Chinmayananda (born May 8, 1916, Ernakulam, India—died August 3, 1993, San Diego, California, U.S.) was an Indian spiritual thinker and authority on the Vedanta system of Indian philosophy.
Menon was born into an aristocratic family of Kerala state. After obtaining degrees in law and English literature from Lucknow University, he joined the Indian independence movement in 1942, later spending several months in prison for his activism. After his release he worked as a journalist for the National Herald, a New Delhi-based newspaper, and wrote prolifically on various subjects.
Despite professional success, Menon was dissatisfied, and he found himself plagued by philosophical questions regarding life, death, and spirituality. He embarked on an intensive study of philosophy, both Indian and European. Profoundly influenced by the writings of Swami Shivananda, a teacher of orthodox Vedanta, Menon renounced the world and joined Shivananda’s ashram in 1949, taking the title swami and adopting the name Chinmayananda Saraswati (Sanskrit: “The One Who Revels in the Bliss of Pure Consciousness”). He spent the next eight years in the Himalayas, studying ancient philosophical texts and scriptures under the Vedanta master Swami Tapovan.

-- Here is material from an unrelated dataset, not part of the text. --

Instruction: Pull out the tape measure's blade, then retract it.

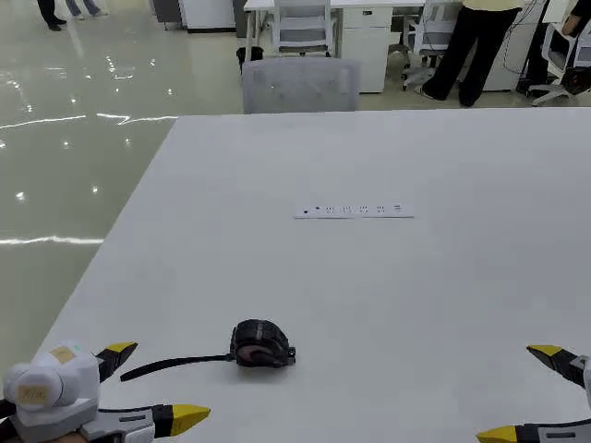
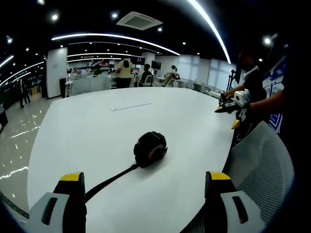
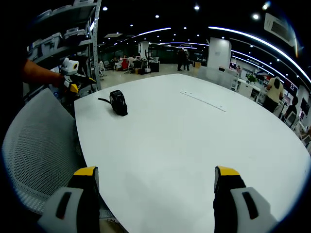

During his study, Chinmayananda decided to spread the message of Vedanta in the hope of bringing about a spiritual revival in India. Beginning in Pune, he delivered hundreds of religious and philosophical discourses, which he called jnana yajñas (“knowledge offerings”), in the major cities of India, explaining the esoteric Vedanta philosophy simply and logically by means of examples drawn from everyday life.
Chinmayananda’s followers founded the Chinmaya Mission in Bombay (now Mumbai) in 1953 to spread knowledge of Vedanta philosophy worldwide.